_How to complete this task_.
With both ends included, repeat exactly the lines of the entries below from the one containing "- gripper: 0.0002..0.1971" down to the one containing "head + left", and no others.

*****

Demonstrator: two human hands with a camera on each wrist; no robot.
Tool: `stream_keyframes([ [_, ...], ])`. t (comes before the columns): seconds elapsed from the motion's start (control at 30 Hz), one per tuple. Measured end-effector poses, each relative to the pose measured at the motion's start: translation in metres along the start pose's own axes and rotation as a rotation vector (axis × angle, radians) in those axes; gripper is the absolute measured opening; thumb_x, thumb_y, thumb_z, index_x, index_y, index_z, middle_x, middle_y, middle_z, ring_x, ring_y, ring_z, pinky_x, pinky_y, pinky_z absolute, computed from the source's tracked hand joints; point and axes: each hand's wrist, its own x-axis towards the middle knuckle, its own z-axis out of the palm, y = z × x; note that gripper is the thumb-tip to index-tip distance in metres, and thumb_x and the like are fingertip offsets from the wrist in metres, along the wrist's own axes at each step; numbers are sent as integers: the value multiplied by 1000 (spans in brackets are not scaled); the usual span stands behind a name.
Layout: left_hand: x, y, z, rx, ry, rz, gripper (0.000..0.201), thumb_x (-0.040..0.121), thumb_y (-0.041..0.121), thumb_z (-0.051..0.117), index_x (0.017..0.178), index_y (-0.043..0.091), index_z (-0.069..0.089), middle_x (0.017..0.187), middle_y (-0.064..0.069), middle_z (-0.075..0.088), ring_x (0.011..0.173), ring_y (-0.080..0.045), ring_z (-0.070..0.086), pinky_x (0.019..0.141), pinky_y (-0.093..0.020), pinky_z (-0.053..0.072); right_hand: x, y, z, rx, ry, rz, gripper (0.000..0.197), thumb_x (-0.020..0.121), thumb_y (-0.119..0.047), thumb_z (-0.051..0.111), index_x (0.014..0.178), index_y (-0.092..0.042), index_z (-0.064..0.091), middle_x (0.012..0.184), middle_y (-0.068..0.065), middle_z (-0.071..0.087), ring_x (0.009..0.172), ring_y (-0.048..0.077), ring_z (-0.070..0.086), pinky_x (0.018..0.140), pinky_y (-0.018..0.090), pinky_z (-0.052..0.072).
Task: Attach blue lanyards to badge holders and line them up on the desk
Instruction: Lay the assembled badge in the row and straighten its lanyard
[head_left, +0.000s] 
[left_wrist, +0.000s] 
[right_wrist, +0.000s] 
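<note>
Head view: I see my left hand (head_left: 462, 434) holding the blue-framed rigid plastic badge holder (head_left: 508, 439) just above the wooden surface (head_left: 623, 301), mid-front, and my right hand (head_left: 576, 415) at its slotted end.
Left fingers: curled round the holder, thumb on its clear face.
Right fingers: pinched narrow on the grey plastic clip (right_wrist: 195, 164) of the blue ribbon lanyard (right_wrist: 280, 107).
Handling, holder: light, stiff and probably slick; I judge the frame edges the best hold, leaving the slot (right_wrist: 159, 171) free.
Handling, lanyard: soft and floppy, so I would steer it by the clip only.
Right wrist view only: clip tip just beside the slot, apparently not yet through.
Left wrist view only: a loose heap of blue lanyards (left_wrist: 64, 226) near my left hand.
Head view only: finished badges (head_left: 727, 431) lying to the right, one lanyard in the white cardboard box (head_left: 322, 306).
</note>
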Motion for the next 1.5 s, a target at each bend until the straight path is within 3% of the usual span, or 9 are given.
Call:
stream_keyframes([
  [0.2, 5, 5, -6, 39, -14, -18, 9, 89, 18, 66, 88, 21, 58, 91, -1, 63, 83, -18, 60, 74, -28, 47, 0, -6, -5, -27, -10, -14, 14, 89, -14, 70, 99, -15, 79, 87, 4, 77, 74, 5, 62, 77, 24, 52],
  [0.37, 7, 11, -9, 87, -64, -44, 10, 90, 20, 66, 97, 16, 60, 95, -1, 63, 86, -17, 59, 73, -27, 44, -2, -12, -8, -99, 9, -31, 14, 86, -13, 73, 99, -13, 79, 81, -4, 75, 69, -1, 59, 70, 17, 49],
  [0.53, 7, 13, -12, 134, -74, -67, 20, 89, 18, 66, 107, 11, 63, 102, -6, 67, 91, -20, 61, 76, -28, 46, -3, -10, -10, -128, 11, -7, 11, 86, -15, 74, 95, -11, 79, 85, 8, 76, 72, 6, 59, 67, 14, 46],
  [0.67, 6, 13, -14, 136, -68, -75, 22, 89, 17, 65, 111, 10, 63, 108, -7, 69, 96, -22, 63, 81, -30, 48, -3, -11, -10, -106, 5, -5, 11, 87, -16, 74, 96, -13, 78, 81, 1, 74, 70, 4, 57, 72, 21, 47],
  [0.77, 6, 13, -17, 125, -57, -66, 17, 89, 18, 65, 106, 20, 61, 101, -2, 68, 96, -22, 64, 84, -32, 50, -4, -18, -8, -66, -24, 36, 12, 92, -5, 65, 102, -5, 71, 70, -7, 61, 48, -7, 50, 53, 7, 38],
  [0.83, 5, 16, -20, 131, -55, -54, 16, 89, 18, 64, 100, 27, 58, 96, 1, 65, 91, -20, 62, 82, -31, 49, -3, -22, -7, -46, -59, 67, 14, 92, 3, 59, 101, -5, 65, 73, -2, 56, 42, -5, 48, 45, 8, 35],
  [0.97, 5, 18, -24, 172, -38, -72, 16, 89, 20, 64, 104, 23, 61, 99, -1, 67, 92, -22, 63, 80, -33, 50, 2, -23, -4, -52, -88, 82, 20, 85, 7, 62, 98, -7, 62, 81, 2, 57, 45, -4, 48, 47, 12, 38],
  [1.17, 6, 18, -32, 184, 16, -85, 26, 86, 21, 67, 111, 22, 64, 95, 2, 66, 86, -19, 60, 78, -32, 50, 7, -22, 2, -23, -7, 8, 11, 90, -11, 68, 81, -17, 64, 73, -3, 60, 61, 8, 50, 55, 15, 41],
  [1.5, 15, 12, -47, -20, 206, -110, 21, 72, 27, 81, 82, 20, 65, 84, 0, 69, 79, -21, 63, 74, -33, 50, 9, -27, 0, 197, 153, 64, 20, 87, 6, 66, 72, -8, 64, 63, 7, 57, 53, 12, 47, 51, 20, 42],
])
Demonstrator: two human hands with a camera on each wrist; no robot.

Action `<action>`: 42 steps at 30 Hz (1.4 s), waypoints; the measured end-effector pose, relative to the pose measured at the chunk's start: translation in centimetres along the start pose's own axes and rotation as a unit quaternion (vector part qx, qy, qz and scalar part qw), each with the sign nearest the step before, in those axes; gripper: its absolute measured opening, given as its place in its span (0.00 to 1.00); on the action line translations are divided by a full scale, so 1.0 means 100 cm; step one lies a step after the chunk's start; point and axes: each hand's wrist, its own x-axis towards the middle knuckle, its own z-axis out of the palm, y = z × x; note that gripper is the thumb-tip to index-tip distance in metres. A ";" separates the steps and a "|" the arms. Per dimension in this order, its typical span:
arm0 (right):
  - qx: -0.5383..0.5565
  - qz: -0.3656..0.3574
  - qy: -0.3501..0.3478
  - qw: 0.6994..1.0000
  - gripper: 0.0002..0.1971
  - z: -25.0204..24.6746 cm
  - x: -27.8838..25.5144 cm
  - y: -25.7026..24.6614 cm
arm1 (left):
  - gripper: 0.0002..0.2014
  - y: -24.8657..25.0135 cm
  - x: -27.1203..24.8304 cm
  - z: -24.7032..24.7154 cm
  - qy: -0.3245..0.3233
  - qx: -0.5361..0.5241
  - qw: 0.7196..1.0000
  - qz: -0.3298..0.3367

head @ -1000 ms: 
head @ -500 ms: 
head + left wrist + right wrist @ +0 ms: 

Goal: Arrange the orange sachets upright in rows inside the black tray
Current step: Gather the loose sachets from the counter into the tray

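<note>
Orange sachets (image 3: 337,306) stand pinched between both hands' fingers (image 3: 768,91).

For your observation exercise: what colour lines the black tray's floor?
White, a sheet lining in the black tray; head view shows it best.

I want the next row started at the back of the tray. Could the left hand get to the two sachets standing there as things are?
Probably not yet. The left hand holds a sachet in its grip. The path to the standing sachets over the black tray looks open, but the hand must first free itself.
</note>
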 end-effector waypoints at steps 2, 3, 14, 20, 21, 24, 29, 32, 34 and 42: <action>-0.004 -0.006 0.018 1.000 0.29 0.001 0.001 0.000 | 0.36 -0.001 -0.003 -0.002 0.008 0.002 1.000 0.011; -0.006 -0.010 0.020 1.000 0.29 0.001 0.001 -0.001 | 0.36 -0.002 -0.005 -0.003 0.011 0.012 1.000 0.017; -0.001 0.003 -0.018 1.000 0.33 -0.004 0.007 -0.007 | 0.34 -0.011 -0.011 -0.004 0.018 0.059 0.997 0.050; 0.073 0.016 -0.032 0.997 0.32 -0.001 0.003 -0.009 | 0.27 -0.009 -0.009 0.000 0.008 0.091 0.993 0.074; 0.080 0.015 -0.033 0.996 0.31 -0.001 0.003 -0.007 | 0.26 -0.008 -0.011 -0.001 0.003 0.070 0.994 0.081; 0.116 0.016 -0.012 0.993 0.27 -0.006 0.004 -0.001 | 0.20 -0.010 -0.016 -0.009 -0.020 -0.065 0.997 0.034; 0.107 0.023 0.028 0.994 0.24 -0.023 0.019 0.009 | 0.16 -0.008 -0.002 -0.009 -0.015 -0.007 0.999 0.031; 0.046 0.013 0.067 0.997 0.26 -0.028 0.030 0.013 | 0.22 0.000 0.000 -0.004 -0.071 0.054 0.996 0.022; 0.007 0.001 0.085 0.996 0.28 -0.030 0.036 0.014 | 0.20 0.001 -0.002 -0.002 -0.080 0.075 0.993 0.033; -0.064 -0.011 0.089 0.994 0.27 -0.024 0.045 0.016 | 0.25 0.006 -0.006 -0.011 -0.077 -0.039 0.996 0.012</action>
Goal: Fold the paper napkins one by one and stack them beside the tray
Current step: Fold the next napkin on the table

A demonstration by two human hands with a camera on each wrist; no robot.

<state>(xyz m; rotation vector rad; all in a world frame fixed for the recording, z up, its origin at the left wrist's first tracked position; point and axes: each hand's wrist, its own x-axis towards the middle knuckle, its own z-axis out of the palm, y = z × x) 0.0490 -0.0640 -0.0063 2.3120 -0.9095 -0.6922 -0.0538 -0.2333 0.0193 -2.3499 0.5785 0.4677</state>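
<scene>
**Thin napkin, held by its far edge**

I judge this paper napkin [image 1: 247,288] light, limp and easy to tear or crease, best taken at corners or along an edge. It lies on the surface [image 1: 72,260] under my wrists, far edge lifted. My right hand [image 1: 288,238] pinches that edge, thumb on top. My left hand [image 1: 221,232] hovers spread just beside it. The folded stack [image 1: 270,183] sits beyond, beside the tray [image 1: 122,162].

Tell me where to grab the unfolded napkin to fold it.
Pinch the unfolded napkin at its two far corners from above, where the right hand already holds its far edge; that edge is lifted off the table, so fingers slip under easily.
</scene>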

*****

_Finished task_.
  - gripper: 0.0002..0.1971
  - z: -25.0204..24.6746 cm
  - x: -27.8838..25.5144 cm
  - y: -25.7026..24.6614 cm
arm1 (left):
  - gripper: 0.0002..0.2014
  - y: -24.8657..25.0135 cm
  - x: -27.1203..24.8304 cm
  - z: -24.7032..24.7154 cm
  - qy: -0.3245..0.3233
  - qx: -0.5361..0.5241
  - qw: 0.7196..1.0000
  - qz: -0.3298..0.3367

head @ -1000 ms: 
head @ -500 ms: 
head + left wrist + right wrist @ +0 ms: 

There's nothing more to this exercise.